### What to work on
Would you set down every entry shown below, precisely as written?

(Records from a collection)
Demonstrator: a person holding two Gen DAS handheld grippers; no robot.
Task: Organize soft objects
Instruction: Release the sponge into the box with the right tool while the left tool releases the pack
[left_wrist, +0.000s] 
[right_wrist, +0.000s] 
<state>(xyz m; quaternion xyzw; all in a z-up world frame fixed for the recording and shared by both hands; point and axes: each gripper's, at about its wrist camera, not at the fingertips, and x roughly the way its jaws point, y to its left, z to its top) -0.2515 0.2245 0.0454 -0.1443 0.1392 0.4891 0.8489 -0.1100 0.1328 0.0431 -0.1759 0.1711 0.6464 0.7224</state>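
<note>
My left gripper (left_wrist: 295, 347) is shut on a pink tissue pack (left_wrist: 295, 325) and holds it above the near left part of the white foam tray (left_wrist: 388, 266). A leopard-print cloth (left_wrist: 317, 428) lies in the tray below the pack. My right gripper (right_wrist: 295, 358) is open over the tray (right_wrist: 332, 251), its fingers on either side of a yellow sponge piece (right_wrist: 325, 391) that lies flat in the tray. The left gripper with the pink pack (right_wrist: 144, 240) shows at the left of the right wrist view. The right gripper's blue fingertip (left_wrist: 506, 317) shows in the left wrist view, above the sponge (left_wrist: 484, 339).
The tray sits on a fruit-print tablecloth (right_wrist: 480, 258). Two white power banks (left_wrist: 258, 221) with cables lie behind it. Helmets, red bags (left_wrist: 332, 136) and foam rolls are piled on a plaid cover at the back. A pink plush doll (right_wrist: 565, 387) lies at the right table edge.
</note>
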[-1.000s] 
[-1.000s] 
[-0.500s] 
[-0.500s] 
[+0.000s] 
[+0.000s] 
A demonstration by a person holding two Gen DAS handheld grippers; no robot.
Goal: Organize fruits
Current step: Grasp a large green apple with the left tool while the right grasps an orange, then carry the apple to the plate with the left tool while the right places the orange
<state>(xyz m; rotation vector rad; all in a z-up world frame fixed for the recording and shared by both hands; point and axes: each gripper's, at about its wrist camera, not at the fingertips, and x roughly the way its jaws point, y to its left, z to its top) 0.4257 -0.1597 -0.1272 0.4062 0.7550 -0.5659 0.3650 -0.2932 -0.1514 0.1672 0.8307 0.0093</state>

### Response for this exercise
Demonstrator: a person holding two Gen DAS handheld grippers; no robot.
Task: Organize soft objects
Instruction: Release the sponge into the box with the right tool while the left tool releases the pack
[left_wrist, +0.000s] 
[right_wrist, +0.000s] 
<state>(xyz m; quaternion xyzw; all in a z-up world frame fixed for the recording and shared by both hands; point and axes: each gripper's, at about its wrist camera, not at the fingertips, and x roughly the way its jaws point, y to its left, z to its top) -0.2515 0.2245 0.0454 -0.1443 0.1392 0.4891 0.8489 -0.1100 0.1328 0.0431 -0.1759 0.1711 0.6464 0.7224</state>
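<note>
My left gripper (left_wrist: 295, 347) is shut on a pink tissue pack (left_wrist: 295, 325) and holds it above the near left part of the white foam tray (left_wrist: 388, 266). A leopard-print cloth (left_wrist: 317, 428) lies in the tray below the pack. My right gripper (right_wrist: 295, 358) is open over the tray (right_wrist: 332, 251), its fingers on either side of a yellow sponge piece (right_wrist: 325, 391) that lies flat in the tray. The left gripper with the pink pack (right_wrist: 144, 240) shows at the left of the right wrist view. The right gripper's blue fingertip (left_wrist: 506, 317) shows in the left wrist view, above the sponge (left_wrist: 484, 339).
The tray sits on a fruit-print tablecloth (right_wrist: 480, 258). Two white power banks (left_wrist: 258, 221) with cables lie behind it. Helmets, red bags (left_wrist: 332, 136) and foam rolls are piled on a plaid cover at the back. A pink plush doll (right_wrist: 565, 387) lies at the right table edge.
</note>
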[-1.000s] 
[-1.000s] 
[-0.500s] 
[-0.500s] 
[+0.000s] 
[+0.000s] 
A demonstration by a person holding two Gen DAS handheld grippers; no robot.
Goal: Organize fruits
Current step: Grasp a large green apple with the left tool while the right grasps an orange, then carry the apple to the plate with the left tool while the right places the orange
<state>(xyz m; rotation vector rad; all in a z-up world frame fixed for the recording and shared by both hands; point and axes: each gripper's, at about its wrist camera, not at the fingertips, and x roughly the way its jaws point, y to its left, z to its top) 0.4257 -0.1597 -0.1272 0.4062 0.7550 -0.5659 0.3650 -0.2932 -0.1514 0.1672 0.8307 0.0093</state>

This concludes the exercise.